*** Opening Records provided ***
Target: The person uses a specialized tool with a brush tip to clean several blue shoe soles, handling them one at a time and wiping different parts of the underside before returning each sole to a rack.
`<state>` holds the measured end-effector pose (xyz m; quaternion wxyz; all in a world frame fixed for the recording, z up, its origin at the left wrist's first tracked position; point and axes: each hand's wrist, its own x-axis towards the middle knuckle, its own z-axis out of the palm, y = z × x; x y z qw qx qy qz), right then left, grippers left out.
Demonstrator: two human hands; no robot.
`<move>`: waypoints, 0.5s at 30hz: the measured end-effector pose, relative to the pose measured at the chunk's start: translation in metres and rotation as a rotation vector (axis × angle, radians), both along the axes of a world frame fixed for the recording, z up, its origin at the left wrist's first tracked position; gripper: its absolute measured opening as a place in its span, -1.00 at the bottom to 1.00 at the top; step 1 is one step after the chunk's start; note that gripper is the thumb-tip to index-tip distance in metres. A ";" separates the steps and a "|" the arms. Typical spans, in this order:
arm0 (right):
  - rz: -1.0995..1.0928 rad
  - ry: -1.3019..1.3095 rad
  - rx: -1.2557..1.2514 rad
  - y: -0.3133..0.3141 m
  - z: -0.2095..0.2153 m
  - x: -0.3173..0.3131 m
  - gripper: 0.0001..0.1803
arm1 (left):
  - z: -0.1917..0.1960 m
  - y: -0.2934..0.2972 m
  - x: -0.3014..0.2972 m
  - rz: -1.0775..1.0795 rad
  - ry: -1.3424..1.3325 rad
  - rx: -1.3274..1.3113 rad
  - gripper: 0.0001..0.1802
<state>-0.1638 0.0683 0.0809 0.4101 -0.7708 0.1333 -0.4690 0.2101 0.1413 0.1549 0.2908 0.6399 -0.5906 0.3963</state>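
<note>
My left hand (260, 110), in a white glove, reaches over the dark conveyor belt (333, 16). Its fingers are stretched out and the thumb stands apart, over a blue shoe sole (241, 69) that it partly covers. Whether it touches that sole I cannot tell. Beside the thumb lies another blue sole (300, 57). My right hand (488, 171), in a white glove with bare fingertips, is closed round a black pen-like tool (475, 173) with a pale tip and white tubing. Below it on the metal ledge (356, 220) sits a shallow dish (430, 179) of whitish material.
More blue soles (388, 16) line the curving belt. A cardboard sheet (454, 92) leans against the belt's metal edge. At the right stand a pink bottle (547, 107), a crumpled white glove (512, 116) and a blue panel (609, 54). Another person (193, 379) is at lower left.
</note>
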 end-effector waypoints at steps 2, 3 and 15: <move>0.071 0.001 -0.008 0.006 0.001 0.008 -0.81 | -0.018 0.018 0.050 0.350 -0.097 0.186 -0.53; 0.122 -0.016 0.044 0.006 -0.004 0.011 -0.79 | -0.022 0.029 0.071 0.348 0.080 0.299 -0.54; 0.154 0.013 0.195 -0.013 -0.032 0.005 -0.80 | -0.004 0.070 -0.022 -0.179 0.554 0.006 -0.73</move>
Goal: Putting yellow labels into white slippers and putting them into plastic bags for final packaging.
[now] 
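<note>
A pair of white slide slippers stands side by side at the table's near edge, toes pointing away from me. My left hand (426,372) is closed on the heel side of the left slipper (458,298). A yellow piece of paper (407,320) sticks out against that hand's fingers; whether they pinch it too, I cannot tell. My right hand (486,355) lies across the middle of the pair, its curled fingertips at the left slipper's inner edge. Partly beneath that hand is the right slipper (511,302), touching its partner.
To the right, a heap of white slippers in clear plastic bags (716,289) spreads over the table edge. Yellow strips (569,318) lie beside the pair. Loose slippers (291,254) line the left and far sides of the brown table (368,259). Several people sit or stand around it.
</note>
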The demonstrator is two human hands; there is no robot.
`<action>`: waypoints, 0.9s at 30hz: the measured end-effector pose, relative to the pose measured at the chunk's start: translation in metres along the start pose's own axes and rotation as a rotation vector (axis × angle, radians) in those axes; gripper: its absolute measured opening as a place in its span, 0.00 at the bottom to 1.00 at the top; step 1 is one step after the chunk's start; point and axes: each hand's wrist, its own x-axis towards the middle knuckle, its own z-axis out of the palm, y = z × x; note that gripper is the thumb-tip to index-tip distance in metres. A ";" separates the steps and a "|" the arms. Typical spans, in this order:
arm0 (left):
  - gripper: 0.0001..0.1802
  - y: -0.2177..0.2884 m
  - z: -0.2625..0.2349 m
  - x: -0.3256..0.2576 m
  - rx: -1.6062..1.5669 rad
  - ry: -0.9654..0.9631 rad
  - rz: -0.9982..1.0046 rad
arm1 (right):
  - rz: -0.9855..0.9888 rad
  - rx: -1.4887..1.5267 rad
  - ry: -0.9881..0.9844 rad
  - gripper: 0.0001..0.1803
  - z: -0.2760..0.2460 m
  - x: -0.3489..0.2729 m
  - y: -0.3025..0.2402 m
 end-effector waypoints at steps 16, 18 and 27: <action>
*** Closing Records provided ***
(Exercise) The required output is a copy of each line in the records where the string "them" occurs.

(Task answer)
Target: The person uses a specialized tool with a brush tip to clean several blue shoe soles, handling them one at a time and wiping different parts of the underside before returning each sole to a rack.
Goal: Putting yellow labels into white slippers and putting them into plastic bags for final packaging.

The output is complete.